The recent spate of incidences where students have gone on the rampage and destroyed school property has once again drawn sharp focus on managing such indiscipline.
Regrettably this seems to be a trend towards the end of 2nd term as schools prepare for the defining 3rd term. The most glaring case was when, no sooner had the Cabinet Secretary for Education Dr Fred Matiang’i left Nyamache in Kisii County, than the students of Naikuru Mixed Day and Boarding School set fire to one of the institution’s buildings.
Various commentators have weighed in on this discussion trying to unravel this unprecedented behavior. Granted, it is not the first time that students have been engaged in such arsonist attacks and some previous ones have been disastrous.
While recommendations have been made and measures instituted to mitigate student unrest in school, it is apparent that there is still a lot of work that needs to be done to rein in their indiscipline.
One of the ways I see bringing tangible impact is the ongoing series of mentoring sessions that a number of institutions and individuals are carrying out countrywide particularly among high school students.
Studies show that mentors help students navigate institutional bureaucracies, attain legitimacy, build social capital, enhance students’ academic skills and promote positive attitudes toward education.
Students with mentors achieve higher grades, graduate at higher rates, and are more likely to transition to higher education.
While these mentoring sessions were initially conceived to steer the male students to the right career path and instill in them a higher level of self-confidence, it is clear that they will also shape the students’ discipline and therefore behavior that ultimately reduces or completely eliminates unruliness.
Mentoring involves individuals, some of whom are alumni of these schools and may or may not be in professional careers or even in enterprise finding time every so often to spend time with the students to share experiences, lessons on life and help them transition from teenage to adulthood.
Several companies, including CIC have partnered with the Kenya Community Development Foundation (KCDF) in an initiative dubbed Mentenda that targets to mentor boys from forms one to four over the next five years. It is an in-school program that is linked to the discipline of at-risk-youth.
Mentors meet with students in a controlled school environment to discuss issues the students are facing and provide guidance. Some boys reach a crossroad while they are in school particularly when faced with a decision of doing what is right or what is wrong. If for whatever reason they make the wrong decision, and follow that up with another bad decision, it can negatively impact the rest of their lives.
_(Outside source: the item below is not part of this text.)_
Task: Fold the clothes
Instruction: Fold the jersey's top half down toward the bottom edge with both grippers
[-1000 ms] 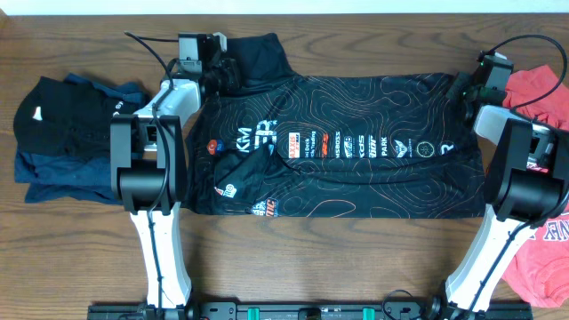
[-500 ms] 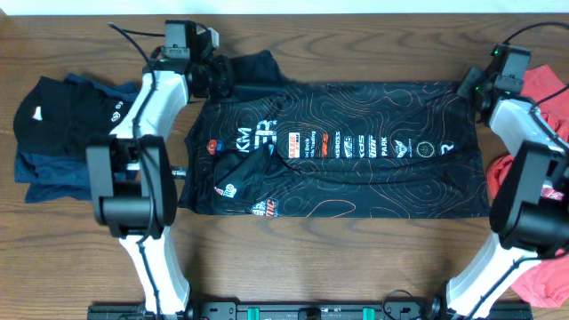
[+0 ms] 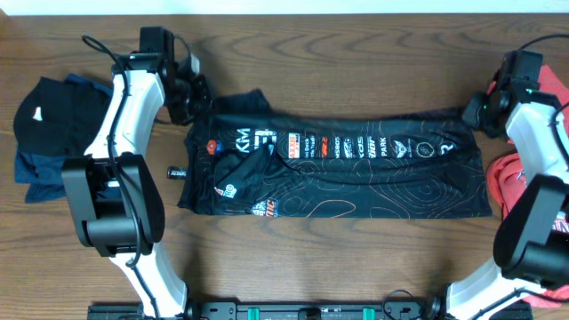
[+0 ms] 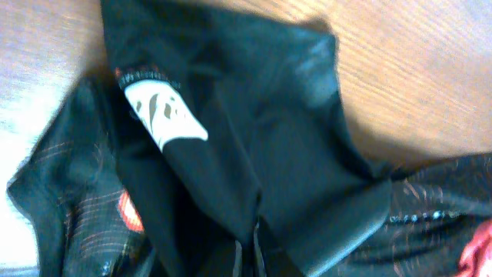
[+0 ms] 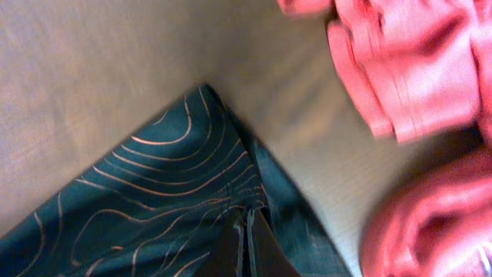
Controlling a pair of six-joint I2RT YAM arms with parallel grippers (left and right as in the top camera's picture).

Each week, male staff members from these firms team up with trained and volunteer male mentors who are professionals from various fields to spend four hours speaking to the boys, sharing testimonies, engaging in a structured career path shaping discussion and conducting high octane motivational sessions.
This countrywide mentoring program is designed to help bring the boy child to the same level of the girl child that is now seen as gaining an upper hand over following decades of special focus.
The male mentors participating in the mentoring program are training the boys in extracurricular thinking and are effectively their role models. They want to inspire the society to move from inertness to action on the pressing challenges facing the boy child in Kenya.
It behoves men to take action in a transformative mentorship and role modelling to nurture and mentor boys between the ages 14 to 25 years to become confident and responsible men while unlocking their potential to become leaders in their spaces of influence.
A casual observation of the schools with active mentoring programs, reveals that they do not suffer rampant student unrest. Which is probably a pointer to the need for greater public and private sector male players to set up active mentoring programs in partnership with the teachers. This presence of outsiders who come with a positive outlook about life and share lessons and experiences that the students would otherwise not obtain in a formal learning environment will definitely serve to shape their perceptions and positively influence their behavior.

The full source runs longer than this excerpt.